It is remarkable at first sight that no Irish Latin hymn was adopted into the Liturgy or into the ancient Irish Church. In seeking an explanation of this fact we are led back to one of the most striking personalities of the second half of the sixth century, Pope Gregory the Great (d. 604). According to an old Irish legend, he sent about the year 592 a hymn book to St. Columba with the “hymns of the week”, i.e. with the hymns for Matins, Lauds, and Vespers for the different days of the week. This hymn book, to which the hymns of the “Commune Sanctorum” were added before the ninth century, supplanted towards the end of that century the old Benedictine hymns in the Roman Breviary among the “hymni dominicales et feriales”, and in the hymns used for the “Commune Sanctorum”. Many of these hymns were written by Gregory the Great himself, which shows that he merits an important place in a history of Latin hymnody. Lack of space forbids closer examination of this question, with which is connected the introduction of hymns into the Roman Liturgy during the ninth century.

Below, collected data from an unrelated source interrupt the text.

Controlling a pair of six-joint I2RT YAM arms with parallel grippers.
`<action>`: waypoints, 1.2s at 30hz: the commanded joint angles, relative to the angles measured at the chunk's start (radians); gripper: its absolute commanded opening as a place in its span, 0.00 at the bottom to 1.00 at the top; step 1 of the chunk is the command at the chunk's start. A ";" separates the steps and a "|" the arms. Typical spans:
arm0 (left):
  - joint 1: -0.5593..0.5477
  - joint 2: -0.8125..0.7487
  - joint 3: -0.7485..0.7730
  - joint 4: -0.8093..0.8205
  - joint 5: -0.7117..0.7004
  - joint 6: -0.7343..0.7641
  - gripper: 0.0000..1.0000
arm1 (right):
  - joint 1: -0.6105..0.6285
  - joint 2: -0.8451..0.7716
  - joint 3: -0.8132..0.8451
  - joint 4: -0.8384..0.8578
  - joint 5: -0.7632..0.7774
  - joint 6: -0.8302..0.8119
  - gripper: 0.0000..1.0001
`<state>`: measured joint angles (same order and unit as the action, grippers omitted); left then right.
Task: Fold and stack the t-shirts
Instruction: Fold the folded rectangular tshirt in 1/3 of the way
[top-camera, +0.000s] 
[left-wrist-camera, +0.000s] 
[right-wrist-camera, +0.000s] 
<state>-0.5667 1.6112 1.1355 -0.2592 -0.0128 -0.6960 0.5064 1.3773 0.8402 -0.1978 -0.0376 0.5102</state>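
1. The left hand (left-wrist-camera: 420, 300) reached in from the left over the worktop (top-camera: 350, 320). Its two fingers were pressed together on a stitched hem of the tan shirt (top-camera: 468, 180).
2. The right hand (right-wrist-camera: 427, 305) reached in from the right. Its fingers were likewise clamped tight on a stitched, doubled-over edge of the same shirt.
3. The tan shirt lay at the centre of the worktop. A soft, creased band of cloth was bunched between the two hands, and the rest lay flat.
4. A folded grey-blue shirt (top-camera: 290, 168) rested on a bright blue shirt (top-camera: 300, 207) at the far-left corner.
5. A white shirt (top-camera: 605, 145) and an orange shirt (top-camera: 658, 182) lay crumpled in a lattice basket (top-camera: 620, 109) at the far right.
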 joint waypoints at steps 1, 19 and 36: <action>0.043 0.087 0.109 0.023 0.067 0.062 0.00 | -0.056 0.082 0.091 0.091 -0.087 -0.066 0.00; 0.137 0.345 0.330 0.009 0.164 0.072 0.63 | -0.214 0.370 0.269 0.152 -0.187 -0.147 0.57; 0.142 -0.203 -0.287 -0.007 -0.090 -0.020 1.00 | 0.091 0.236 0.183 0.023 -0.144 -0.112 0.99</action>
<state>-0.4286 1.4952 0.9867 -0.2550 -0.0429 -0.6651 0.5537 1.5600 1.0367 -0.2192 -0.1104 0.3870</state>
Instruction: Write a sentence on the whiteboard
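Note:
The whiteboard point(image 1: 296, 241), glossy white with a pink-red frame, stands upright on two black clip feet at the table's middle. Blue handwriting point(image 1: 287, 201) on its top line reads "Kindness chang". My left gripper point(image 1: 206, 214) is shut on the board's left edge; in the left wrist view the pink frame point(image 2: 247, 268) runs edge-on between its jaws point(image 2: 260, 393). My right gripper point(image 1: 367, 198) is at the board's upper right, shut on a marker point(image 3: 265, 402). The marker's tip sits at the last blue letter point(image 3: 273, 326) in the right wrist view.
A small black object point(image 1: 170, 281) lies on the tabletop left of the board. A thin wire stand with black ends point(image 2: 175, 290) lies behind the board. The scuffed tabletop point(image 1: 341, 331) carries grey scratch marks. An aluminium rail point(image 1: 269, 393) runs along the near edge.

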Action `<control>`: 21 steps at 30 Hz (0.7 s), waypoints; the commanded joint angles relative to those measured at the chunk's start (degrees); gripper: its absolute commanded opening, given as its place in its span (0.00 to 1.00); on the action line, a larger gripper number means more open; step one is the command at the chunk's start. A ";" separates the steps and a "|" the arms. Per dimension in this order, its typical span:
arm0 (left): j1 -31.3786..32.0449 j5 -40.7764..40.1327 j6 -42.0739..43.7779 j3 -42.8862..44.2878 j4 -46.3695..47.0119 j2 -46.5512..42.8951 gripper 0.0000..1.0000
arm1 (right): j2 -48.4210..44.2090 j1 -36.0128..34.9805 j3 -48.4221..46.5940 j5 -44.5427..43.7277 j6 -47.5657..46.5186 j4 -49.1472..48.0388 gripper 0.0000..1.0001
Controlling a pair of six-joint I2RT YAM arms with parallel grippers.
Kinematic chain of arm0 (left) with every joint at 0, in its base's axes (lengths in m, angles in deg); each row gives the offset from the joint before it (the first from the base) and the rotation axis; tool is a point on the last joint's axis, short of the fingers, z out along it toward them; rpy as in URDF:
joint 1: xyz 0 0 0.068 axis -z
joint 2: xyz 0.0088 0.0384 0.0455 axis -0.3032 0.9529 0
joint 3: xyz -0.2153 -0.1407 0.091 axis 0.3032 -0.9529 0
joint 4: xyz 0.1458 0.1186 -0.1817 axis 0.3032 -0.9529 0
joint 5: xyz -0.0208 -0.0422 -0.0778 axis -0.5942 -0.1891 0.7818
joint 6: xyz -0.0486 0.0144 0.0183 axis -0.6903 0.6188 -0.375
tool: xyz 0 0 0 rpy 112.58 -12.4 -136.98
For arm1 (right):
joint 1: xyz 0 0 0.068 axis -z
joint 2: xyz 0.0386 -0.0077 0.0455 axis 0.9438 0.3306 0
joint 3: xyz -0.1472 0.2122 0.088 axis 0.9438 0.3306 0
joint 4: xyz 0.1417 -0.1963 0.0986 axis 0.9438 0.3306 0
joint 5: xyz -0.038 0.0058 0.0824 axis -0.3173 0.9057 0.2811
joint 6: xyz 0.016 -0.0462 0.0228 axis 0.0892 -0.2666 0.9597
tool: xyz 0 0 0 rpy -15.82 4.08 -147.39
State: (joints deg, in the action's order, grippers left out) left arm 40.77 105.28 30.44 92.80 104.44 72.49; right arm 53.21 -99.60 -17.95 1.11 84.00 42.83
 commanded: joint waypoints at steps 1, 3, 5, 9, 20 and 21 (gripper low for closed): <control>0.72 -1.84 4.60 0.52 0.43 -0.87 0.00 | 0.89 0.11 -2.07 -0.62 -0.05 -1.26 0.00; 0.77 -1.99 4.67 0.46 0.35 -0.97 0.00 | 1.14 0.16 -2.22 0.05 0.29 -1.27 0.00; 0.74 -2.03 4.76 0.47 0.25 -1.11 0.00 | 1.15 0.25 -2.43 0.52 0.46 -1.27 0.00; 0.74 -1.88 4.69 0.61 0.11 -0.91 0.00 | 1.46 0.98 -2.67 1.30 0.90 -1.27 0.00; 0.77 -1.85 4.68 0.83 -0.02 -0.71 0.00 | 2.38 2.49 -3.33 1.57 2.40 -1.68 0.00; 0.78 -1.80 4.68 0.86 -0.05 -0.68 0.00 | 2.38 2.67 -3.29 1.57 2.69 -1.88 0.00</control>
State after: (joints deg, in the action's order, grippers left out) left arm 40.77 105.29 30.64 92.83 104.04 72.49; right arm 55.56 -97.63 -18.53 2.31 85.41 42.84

(2) Period from the Carlovingians to the Crusades

—The impulse that letters received in the empire of the first Carlovingians benefited poetry also but it was not in every way advantageous for hymnody, as there was a return to artificial poetry and the old classical meter, whereby the development of accentual rhythm and folksong was again somewhat hampered. Only by degrees the accentual folk-poetry rose again in the eleventh century to the surface, with renewed vigor owing largely to the impulse given it by the school of St. Gall. In this last stage of transition there are side by side with fine poems many clumsy efforts in barbaric language, especially in the hymns of unknown authors of the tenth century. The separate groups and schools of poets of this period can be sketched here only briefly. First we find the circle of poets from the palace school of Charlemagne: Paulus Diaconus (d. 798), Paulinus of Aquileia (d. 802), Alcuin, Abbot of St. Martin of Tours (d. 804), Theodulf, Bishop of Orleans (d. 821), and Rabanus (d. 856) who introduces us to the school of Fulda. All these contributed extensive poetical works to hymnody. Thus, Paulus Diaconus is the author of a celebrated hymn on St. John the Baptist: “Ut queant laxis resonare fibris”, a masterpiece of spiritual and harmonious lyricism in Sapphic strophes, but somewhat strained and bizarre; and a fervent and polished hymn on the Assumption of Our Lady: “Quis possit amplo famine praepotens”. Paulinus of Aquileia is known by his nine hymns, among them the splendid one on the chiefs of the Apostles: “Felix per omnes festum mundi cardines”, with the division:

0 Roma felix, quae tantorum principum Es purpurata pretioso sanguine.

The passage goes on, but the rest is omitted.